(What is needed)
Apart from the pictures, write out the records that follow exactly.

Dataset items:
***
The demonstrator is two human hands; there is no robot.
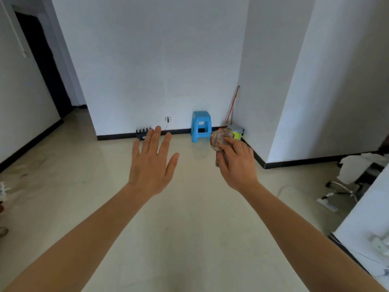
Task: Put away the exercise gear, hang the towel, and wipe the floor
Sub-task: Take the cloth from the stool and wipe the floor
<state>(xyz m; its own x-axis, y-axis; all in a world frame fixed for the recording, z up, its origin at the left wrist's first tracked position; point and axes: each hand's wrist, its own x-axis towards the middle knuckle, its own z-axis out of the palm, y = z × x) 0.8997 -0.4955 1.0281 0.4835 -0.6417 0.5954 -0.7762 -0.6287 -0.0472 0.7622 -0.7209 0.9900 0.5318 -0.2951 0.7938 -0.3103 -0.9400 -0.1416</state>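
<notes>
My right hand (236,163) is stretched out in front of me, closed around a bunched brownish patterned cloth (220,138) that sticks out above my fingers. My left hand (152,163) is raised beside it, palm down, fingers spread and holding nothing. Below both hands lies the pale tiled floor (168,228). Part of the cloth is hidden inside my grip.
A blue plastic stool (201,125) stands against the far wall. To its right are a red-handled mop (231,108) and a green-and-white bucket (239,131) in the corner. A black rack (142,133) sits by the skirting. An office chair base (343,188) and a power strip (328,204) lie at the right.
</notes>
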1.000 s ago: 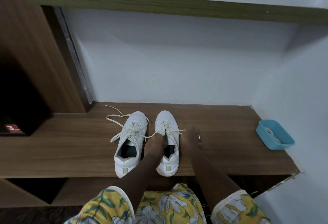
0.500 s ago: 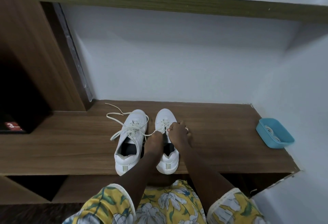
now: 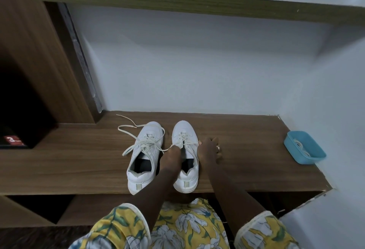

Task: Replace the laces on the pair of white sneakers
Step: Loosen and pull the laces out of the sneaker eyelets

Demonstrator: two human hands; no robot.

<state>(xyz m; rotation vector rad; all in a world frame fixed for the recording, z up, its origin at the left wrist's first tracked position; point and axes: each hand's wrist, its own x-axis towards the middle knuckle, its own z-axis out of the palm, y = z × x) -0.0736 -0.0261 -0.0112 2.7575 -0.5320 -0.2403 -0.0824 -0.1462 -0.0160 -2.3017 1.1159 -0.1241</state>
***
(Task response)
The demonstrator is two human hands; there is no robot.
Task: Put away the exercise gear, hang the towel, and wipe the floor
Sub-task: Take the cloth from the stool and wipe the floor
<state>(xyz m; its own x-axis, y-axis; all in a world frame fixed for the recording, z up, its origin at the left wrist's first tracked position; point and axes: each hand's wrist, its own x-axis towards the middle knuckle, its own z-axis out of the palm, y = z × x) 0.8997 -0.4955 1.0281 0.4835 -0.6417 0.5954 -0.7762 -0.6287 -0.0472 0.7622 -0.7209 0.9900 0.5318 -0.2951 0.7938 -0.3103 -0.9400 -0.1416</state>
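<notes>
My right hand (236,163) is stretched out in front of me, closed around a bunched brownish patterned cloth (220,138) that sticks out above my fingers. My left hand (152,163) is raised beside it, palm down, fingers spread and holding nothing. Below both hands lies the pale tiled floor (168,228). Part of the cloth is hidden inside my grip.
A blue plastic stool (201,125) stands against the far wall. To its right are a red-handled mop (231,108) and a green-and-white bucket (239,131) in the corner. A black rack (142,133) sits by the skirting. An office chair base (343,188) and a power strip (328,204) lie at the right.
</notes>
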1.000 s ago: 
0.500 s ago: 
now: 

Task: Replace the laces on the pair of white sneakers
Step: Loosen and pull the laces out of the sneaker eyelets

Demonstrator: two human hands; no robot.

<state>(xyz m; rotation vector rad; all in a world frame fixed for the recording, z up, its origin at the left wrist's first tracked position; point and axes: each hand's wrist, its own x-axis towards the middle knuckle, its own z-axis out of the palm, y = z × x) -0.0736 -0.0261 -0.0112 2.7575 -0.5320 -0.2403 -0.0824 -0.1462 -0.0160 -2.3017 1.1159 -0.1241</state>

The output has been given in full.